**Directions:** Could you set down the listing below exactly and omit its images?

**Data provided:**
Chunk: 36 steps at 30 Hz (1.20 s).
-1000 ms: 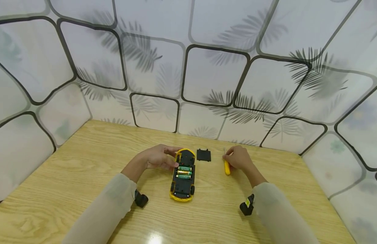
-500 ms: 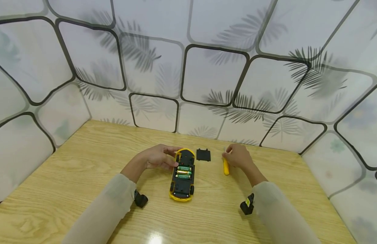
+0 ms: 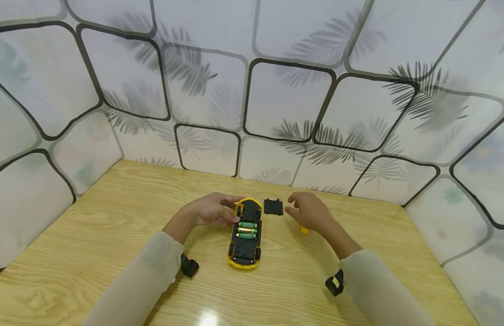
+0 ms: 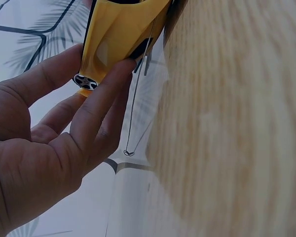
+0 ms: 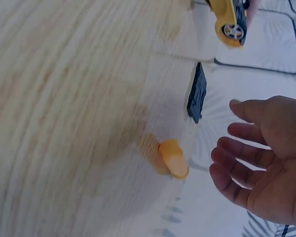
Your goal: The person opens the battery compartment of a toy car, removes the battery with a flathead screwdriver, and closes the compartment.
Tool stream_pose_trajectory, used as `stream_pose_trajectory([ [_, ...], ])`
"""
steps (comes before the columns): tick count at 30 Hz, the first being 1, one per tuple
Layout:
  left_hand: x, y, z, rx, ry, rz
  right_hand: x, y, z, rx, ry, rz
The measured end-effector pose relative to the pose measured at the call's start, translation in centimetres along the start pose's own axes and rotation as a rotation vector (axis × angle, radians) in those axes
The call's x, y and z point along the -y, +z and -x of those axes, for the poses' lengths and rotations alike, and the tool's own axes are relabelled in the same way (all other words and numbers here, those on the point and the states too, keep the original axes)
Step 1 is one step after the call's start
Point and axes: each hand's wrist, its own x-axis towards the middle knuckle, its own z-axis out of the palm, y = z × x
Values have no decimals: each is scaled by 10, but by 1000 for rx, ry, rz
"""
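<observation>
A yellow toy car [image 3: 244, 253] is turned underside up, and several green batteries [image 3: 247, 230] fill its uncovered battery bay. My left hand [image 3: 208, 210] grips the car near its far end; in the left wrist view its fingers [image 4: 101, 101] and thumb hold the yellow body by a wheel. To the car's right lies a black battery cover [image 3: 273, 207]. My right hand [image 3: 310, 210] hovers just right of that cover, holding nothing, its fingers loosely bent. Beneath it rests a yellow-handled screwdriver [image 5: 173, 159], mostly hidden from the head view.
The wooden table [image 3: 162, 280] runs back to a patterned wall [image 3: 207, 149]. A thin wire [image 4: 133, 108] with a small loop at its end crosses the left wrist view by the car. Each wrist carries a black camera [image 3: 189, 266].
My right hand has let go of the screwdriver and moved slightly left toward the battery cover. The left hand and the car have stayed put.
</observation>
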Motion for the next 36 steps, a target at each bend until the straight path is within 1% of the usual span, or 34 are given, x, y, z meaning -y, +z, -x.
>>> stream_pose_trajectory([
  [6, -1, 1, 0, -2, -1, 5, 14, 6, 7, -51, -257, 27],
  [8, -1, 1, 0, -3, -2, 6, 19, 9, 8, -78, -331, 63],
  [14, -1, 2, 1, 0, -1, 13, 30, 18, 11, -173, -526, 164],
  [17, -1, 2, 1, 4, 0, 14, 32, 23, 11, -220, -605, 208],
  [21, -2, 2, 3, 10, 1, 17, 37, 28, 9, -251, -667, 273],
  [26, -2, 2, 3, 15, 1, 11, 43, 32, 7, -258, -729, 319],
  [29, -1, 1, 3, 20, 4, 14, 45, 33, 6, -251, -742, 316],
  [36, -1, 0, 2, 31, 13, 23, 44, 35, 2, -263, -739, 301],
])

**Answer to the exercise:**
Chunk: 36 steps at 30 Hz (1.20 s).
-1000 ms: 
-500 ms: 
+0 ms: 
+0 ms: 
+0 ms: 
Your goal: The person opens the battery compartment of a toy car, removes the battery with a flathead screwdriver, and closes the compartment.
Tool stream_pose_trajectory, used as `stream_pose_trajectory([ [_, ...], ])`
"""
steps (comes before the columns): tick count at 30 Hz, the first being 1, one per tuple
Layout:
  left_hand: x, y, z, rx, ry, rz
  right_hand: x, y, z, rx, ry, rz
The measured end-effector pose relative to the pose measured at the call's start, translation in centimetres along the start pose's own axes and rotation as a rotation vector (axis × angle, radians) in those axes
The call's x, y and z point along the -y, +z and -x of those axes, for the poses' lengths and rotations alike, and the tool's own axes are relabelled in the same way (all other words and numbers here, those on the point and the states too, keep the original axes)
Step 1 is one step after the call's start
Point and axes: each hand's wrist, its own x-axis towards the middle knuckle, its own z-axis out of the palm, y = z × x
Values have no decimals: each is scaled by 10, but by 1000 for rx, ry, rz
"""
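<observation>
A yellow toy car [image 3: 244, 253] is turned underside up, and several green batteries [image 3: 247, 230] fill its uncovered battery bay. My left hand [image 3: 208, 210] grips the car near its far end; in the left wrist view its fingers [image 4: 101, 101] and thumb hold the yellow body by a wheel. To the car's right lies a black battery cover [image 3: 273, 207]. My right hand [image 3: 310, 210] hovers just right of that cover, holding nothing, its fingers loosely bent. Beneath it rests a yellow-handled screwdriver [image 5: 173, 159], mostly hidden from the head view.
The wooden table [image 3: 162, 280] runs back to a patterned wall [image 3: 207, 149]. A thin wire [image 4: 133, 108] with a small loop at its end crosses the left wrist view by the car. Each wrist carries a black camera [image 3: 189, 266].
My right hand has let go of the screwdriver and moved slightly left toward the battery cover. The left hand and the car have stayed put.
</observation>
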Motion for the next 36 steps, a target at each bend until the straight path is within 1% of the usual span, or 34 are given, x, y, z meaning -y, +z, -x.
>>> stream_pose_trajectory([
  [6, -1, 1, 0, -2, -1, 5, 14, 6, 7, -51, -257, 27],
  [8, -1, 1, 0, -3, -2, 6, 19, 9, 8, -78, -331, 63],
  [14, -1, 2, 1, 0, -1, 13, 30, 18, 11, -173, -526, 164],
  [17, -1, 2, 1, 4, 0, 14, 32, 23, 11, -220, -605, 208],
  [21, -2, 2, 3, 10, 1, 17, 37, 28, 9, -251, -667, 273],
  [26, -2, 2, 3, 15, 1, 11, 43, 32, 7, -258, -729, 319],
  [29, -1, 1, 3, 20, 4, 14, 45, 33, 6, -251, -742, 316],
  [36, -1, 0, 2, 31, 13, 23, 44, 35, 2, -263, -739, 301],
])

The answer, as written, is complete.